4. Both Allen and Ivereigh maintain that the U.N. report seeks to force the Vatican to change its teaching on contraception, gay rights, and abortion, whereas what the U.N. report actually says is that it would hope the Vatican can look at the way in which its teachings in these areas affect the lives of minors. Why the insistence that the U.N. is seeking to force the church to change its teachings?
5. And what, in any case, are we to make of the implicit claim of Allen and Ivereigh that Catholic teaching on these issues is fixed, set in stone, unchangeable, when every measure of real-life Catholic belief (and here) about these issues coming to our attention in recent days shows us that real-life Catholics don't accept church teaching about these issues?
6. Is "Catholic teaching" something entirely set apart from what the overwhelming majority of real-life Catholics actually believe?
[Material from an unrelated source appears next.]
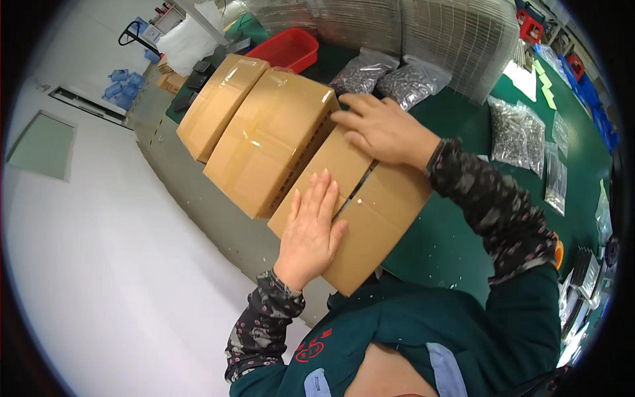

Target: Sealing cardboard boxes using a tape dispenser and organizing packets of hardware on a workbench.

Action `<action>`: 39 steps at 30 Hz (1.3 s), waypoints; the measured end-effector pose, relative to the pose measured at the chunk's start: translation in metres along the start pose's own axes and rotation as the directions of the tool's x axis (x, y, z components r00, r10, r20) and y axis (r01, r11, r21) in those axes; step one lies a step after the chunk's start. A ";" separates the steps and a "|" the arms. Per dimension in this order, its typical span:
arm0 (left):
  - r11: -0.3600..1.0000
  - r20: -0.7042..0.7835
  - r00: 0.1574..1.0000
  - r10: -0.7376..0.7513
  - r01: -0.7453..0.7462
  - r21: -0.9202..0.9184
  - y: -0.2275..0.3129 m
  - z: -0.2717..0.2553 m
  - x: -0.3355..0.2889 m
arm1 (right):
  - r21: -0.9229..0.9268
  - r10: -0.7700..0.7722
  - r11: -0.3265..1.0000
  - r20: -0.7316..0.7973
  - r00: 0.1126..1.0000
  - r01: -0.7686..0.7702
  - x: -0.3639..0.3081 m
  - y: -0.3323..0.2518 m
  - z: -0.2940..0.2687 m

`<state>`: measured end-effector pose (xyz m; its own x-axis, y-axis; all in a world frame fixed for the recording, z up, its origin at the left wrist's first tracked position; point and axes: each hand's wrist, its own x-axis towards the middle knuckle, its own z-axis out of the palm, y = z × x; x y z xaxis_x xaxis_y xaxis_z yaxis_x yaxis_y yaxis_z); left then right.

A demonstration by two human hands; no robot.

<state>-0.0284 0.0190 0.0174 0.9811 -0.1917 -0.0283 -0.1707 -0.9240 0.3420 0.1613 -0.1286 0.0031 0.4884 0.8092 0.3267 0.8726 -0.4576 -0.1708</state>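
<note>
A brown cardboard box stands right in front of me, its two top flaps folded down with a narrow dark gap between them. My left hand lies flat on the box's left end, fingers stretched out. At the far right end my right hand rests on the top with its fingers apart and slightly bent. Neither hand grips anything. Beyond this box, a second carton with clear tape over its top stands close by, and a third taped carton stands behind that one.
On the green table lie bags of small dark parts and another filled bag at the right. A red plastic bin sits behind the cartons. Stacked wire-like panels stand at the back. A white wall borders the left.
</note>
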 end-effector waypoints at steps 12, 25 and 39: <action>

Is it something established by journalists (in this case, by leading Catholic journalists of the center who both happen, interestingly enough, to be white heterosexual married men)?
7. Is the price of upholding "Catholic teaching" at this point in history for all of us within the Catholic community to go around pretending, in a vast cynical masquerade, that we believe what we don't believe, that we’re acting in ways in which we don't in the least act?
8. And speaking of pretending: "[T]he Catholic Church in the western world has led safeguarding, creating guidelines and best practices which are routinely recommended by governments to other institutions to emulate."
Really? Mr. Ivereigh writes such a line with no embarrassment at all?
9. And: priests known to pose a danger to minors have "hardly ever at all" been moved about "from the early 1990s, when the bishops began seriously to tackle the problem."
Can anyone say Shawn Ratigan? And Robert Finn? Who continues to sit on his episcopal throne in a church that, according to Mr. Ivereigh's testimony, has led the way in creating and following best practices in the handling of abuse issues? Though he's been convicted of criminal behavior?
Priests posing a threat to minors have "hardly ever" been moved about since the early 1990s, when Catholic officials began to "get it"? Really?!
10. And the U.N. report "peddles the secularist myth that the Church’s teaching that sex is ordained by God for the possibility of procreation within marriage encourages homophobia, and patronisingly suggests that the Holy See condemn all forms of discrimination against gay people — which it does and has done for decades."
Really? All real-life Catholics shape their sexual behavior around an ethic that sees sex as ordained for procreation within marriage?
Really? Mr. Ivereigh--Austen Ivereigh--writes this statement with no sense of abashment at all?
And the Catholic church is known for its opposition to discrimination against gay folks, just as it is well known for its exemplary behavior in the area of protecting children?
I have to admit, I'm more than a little embarrassed for John Allen's and Austen Ivereigh's sake. And as I read their astonishing apologias, I wonder how long we Catholics are going to continue to be asked by our best and brightest--by our intellectual and journalistic elites--to keep playing the game of pretending, of pretending that we all believe what they tell us we must believe if we're to be good Catholics.
Of pretending that church teaching can't change and never has changed--because they tell us this is the case. And of pretending that their self-interests as heterosexual males has nothing at all ideological about it, that it in no way influences their perspective on these issues. And of pretending that "Catholic teaching" just happens to be synonymous with their heterosexual male self-interest.